### SparkSession
* Encapsulates multiple contexts
* One multiple sessions will share one of each context

In [9]:
from pyspark.sql import SparkSession
spark  = SparkSession.builder.master("local").getOrCreate()
sc = spark.sparkContext

In [10]:
sc

### From RDD
Just add a schema

In [15]:
sample_list = [('Mona',20), ('Jennifer',34), ('John',20), ('Jim',26)]
rdd = sc.parallelize(sample_list)
names_df = spark.createDataFrame(rdd, schema=['Name', 'Age'])
names_df.head(3)

[Row(Name='Mona', Age=20),
 Row(Name='Jennifer', Age=34),
 Row(Name='John', Age=20)]

### From File
Interpret already pre-structured data

In [16]:
csv_df = spark.read.csv('dataframe.csv', header=True, inferSchema=True)
csv_df.head(2)

[Row(A=1, B='a', C='x'), Row(A=2, B='b', C='y')]

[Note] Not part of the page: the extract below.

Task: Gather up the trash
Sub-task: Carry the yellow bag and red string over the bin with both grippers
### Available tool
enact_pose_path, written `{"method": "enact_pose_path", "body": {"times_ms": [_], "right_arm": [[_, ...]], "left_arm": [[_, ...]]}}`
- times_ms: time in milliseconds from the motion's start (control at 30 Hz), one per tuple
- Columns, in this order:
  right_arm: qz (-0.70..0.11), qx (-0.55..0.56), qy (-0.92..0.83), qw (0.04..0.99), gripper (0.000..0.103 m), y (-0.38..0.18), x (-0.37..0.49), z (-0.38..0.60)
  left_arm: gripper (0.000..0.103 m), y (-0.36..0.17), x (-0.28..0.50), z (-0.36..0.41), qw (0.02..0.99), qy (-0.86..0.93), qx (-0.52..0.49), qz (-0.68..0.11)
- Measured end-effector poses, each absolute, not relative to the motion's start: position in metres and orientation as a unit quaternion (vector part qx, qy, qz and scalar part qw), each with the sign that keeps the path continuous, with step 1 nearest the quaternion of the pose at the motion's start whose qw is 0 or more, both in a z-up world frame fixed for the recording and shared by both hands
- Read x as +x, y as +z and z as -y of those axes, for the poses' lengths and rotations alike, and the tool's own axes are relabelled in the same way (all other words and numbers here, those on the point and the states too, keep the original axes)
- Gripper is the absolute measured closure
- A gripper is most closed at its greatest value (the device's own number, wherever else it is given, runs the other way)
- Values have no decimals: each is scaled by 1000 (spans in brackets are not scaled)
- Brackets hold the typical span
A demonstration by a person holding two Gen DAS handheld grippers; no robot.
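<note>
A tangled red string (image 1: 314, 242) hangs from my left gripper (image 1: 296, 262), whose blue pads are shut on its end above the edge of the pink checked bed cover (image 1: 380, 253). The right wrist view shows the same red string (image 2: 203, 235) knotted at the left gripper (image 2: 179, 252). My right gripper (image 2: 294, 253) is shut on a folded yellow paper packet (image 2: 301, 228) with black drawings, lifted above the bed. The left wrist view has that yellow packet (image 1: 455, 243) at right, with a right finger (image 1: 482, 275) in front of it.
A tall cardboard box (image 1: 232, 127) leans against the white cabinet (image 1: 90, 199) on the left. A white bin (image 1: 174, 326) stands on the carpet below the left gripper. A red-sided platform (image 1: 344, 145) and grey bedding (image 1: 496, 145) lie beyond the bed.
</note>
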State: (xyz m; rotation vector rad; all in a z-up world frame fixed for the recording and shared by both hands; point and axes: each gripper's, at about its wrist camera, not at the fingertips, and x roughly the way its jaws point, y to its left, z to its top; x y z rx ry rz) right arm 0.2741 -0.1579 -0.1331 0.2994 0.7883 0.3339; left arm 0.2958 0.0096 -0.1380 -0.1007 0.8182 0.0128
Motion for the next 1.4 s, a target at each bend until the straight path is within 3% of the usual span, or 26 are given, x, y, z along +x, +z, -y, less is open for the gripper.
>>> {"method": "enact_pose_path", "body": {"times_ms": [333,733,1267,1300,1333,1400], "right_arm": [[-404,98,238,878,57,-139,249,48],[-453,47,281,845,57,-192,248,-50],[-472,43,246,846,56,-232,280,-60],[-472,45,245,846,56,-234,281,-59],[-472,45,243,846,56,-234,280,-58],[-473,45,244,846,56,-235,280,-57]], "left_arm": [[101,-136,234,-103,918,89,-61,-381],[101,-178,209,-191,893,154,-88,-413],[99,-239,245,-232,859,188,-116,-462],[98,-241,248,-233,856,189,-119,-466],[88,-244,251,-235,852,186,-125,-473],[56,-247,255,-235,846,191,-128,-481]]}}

### Transformations and Actions
* Very similar to pandas
* Transform and then show

In [53]:
df = spark.read.csv('sql-practice.csv', header=True, inferSchema=True)
df.printSchema()

root
 |-- policyID: integer (nullable = true)
 |-- statecode: string (nullable = true)
 |-- county: string (nullable = true)
 |-- eq_site_limit: integer (nullable = true)
 |-- hu_site_limit: double (nullable = true)
 |-- fl_site_limit: integer (nullable = true)
 |-- fr_site_limit: double (nullable = true)
 |-- tiv_2011: double (nullable = true)
 |-- tiv_2012: double (nullable = true)
 |-- eq_site_deductible: integer (nullable = true)
 |-- hu_site_deductible: double (nullable = true)
 |-- fl_site_deductible: integer (nullable = true)
 |-- fr_site_deductible: integer (nullable = true)
 |-- point_latitude: double (nullable = true)
 |-- point_longitude: double (nullable = true)
 |-- line: string (nullable = true)
 |-- construction: string (nullable = true)
 |-- point_granularity: integer (nullable = true)



In [54]:
df.withColumnRenamed('policyID','ID').printSchema()

root
 |-- ID: integer (nullable = true)
 |-- statecode: string (nullable = true)
 |-- county: string (nullable = true)
 |-- eq_site_limit: integer (nullable = true)
 |-- hu_site_limit: double (nullable = true)
 |-- fl_site_limit: integer (nullable = true)
 |-- fr_site_limit: double (nullable = true)
 |-- tiv_2011: double (nullable = true)
 |-- tiv_2012: double (nullable = true)
 |-- eq_site_deductible: integer (nullable = true)
 |-- hu_site_deductible: double (nullable = true)
 |-- fl_site_deductible: integer (nullable = true)
 |-- fr_site_deductible: integer (nullable = true)
 |-- point_latitude: double (nullable = true)
 |-- point_longitude: double (nullable = true)
 |-- line: string (nullable = true)
 |-- construction: string (nullable = true)
 |-- point_granularity: integer (nullable = true)



In [55]:
# Select
df = df.select('policyID','statecode','county','eq_site_limit','hu_site_limit','fl_site_limit','fr_site_limit')
df.show()

+--------+---------+---------------+-------------+-------------+-------------+-------------+
|policyID|statecode|         county|eq_site_limit|hu_site_limit|fl_site_limit|fr_site_limit|
+--------+---------+---------------+-------------+-------------+-------------+-------------+
|  671392|       FL|    CLAY COUNTY|            0|      1.341E7|            0|          0.0|
|  772887|       FL|    CLAY COUNTY|            0|   1669113.93|            0|          0.0|
|  983122|       FL|    CLAY COUNTY|            0|    179562.23|            0|          0.0|
|  934215|       FL|    CLAY COUNTY|            0|    177744.16|            0|          0.0|
|  385951|       FL|    CLAY COUNTY|            0|     17757.58|            0|          0.0|
|  716332|       FL|    CLAY COUNTY|            0|    130129.87|            0|          0.0|
|  751262|       FL|    CLAY COUNTY|            0|     42854.77|            0|          0.0|
|  633663|       FL|    CLAY COUNTY|            0|       785.58|      

In [46]:
# Drop duplicates
df.select('statecode','county','eq_site_limit').drop_duplicates().show()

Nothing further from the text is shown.